Gear Energy Ltd. Announces Closing of $25.8 Million Financing


CALGARY, ALBERTA--(Marketwired - Nov. 30, 2015) -

NOT FOR DISTRIBUTION TO UNITED STATES NEWSWIRE SERVICES OR FOR DISSEMINATION IN THE UNITED STATES.

Gear Energy Ltd. ("Gear" or the "Company") (TSX:GXE) is pleased to announce the closing of its previously announced $25.8 million financing. Pursuant to the financing, Gear has issued and sold through a syndicate of underwriters co-led by GMP Securities L.P. and Peters & Co. Limited: (i)12,000,000 common shares ("Common Shares") of the Company at a price of $0.75 per Common Share for gross proceeds of $9.0 million issued pursuant to a short-form prospectus dated November 23, 2015; (ii) 2,666,700 Common Shares at a price of $0.75 per Common Share for gross proceeds of approximately $2.0 million issued on a private placement basis; and (iii) $14.8 million principal amount of 4.00% convertible unsecured subordinated debentures (the "Convertible Debentures") issued on a private placement basis.

The net proceeds from the financing will initially be used to reduce bank indebtedness, which may be redrawn to fund Gear's 2016 capital expenditure program and for general corporate purposes.

The Convertible Debentures have a maturity date of November 30, 2020 and carry a coupon of 4.00% per annum payable semi-annually in arrears on May 31 and November 30 until maturity, commencing May 31, 2016. The May 31, 2016 interest payment will represent accrued and unpaid interest for the period from the closing date of the financing up to, but excluding, May 31, 2016. The conversion of the Convertible Debentures will require the approval of the shareholders of Gear.
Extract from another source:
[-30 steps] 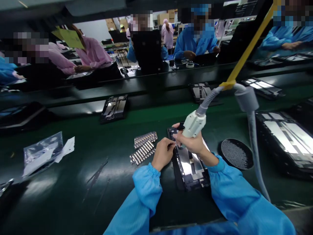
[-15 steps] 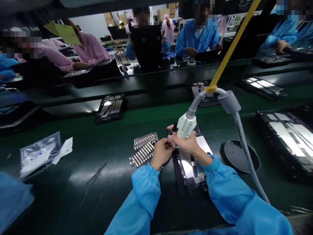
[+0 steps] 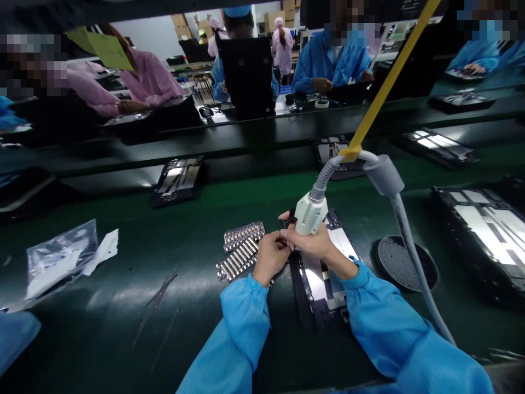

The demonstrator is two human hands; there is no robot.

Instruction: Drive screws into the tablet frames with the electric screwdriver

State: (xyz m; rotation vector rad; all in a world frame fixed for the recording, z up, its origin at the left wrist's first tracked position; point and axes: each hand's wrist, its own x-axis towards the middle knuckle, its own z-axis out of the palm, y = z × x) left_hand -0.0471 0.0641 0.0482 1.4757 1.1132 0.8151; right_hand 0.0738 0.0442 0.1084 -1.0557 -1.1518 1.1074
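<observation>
My right hand point(image 3: 309, 241) is wrapped round a pale electric screwdriver point(image 3: 311, 212), held upright over the top end of an opened tablet point(image 3: 318, 287). The screwdriver's tip is hidden behind my hands. Close against it, my left hand point(image 3: 272, 253) is closed in a pinch at the tablet's upper left edge; whatever lies between its fingertips is hidden. Beside my left hand lie two panels of small circuit boards, one panel point(image 3: 244, 235) behind the other panel point(image 3: 238, 259). The tablet's metal inside shows below my right wrist.
A yellow strap point(image 3: 389, 82) and grey cable point(image 3: 414, 257) hang by the screwdriver. Right of the tablet are a round black dish point(image 3: 406, 262) and a stack of opened tablets point(image 3: 488, 235). A plastic bag point(image 3: 61, 257) and thin dark strips point(image 3: 158, 298) lie left. Co-workers sit opposite.
Both hands stay nearly in place, with the screwdriver shifted very slightly. An opened tablet on the far line appears a little further left. The far-right co-worker's hand has moved.
</observation>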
Gear intends to seek shareholder approval for conversion of the Convertible Debentures prior to May 31, 2016. Following receipt of shareholder approval (if received), the Convertible Debentures will be convertible at the option of the holder at any time prior to the maturity date at a conversion price of $0.87 per Common Share such that for every $1,000 principal amount of Convertible Debentures a holder will receive approximately 1,149.43 Common Shares. Holders converting their Convertible Debentures will be entitled to receive accrued and unpaid interest thereon for the period from the date of the latest interest payment date to, but excluding, the date of conversion. If shareholder approval is not received prior to May 31, 2016 the annual interest rate on the Convertible Debentures will increase to 6.0% per annum.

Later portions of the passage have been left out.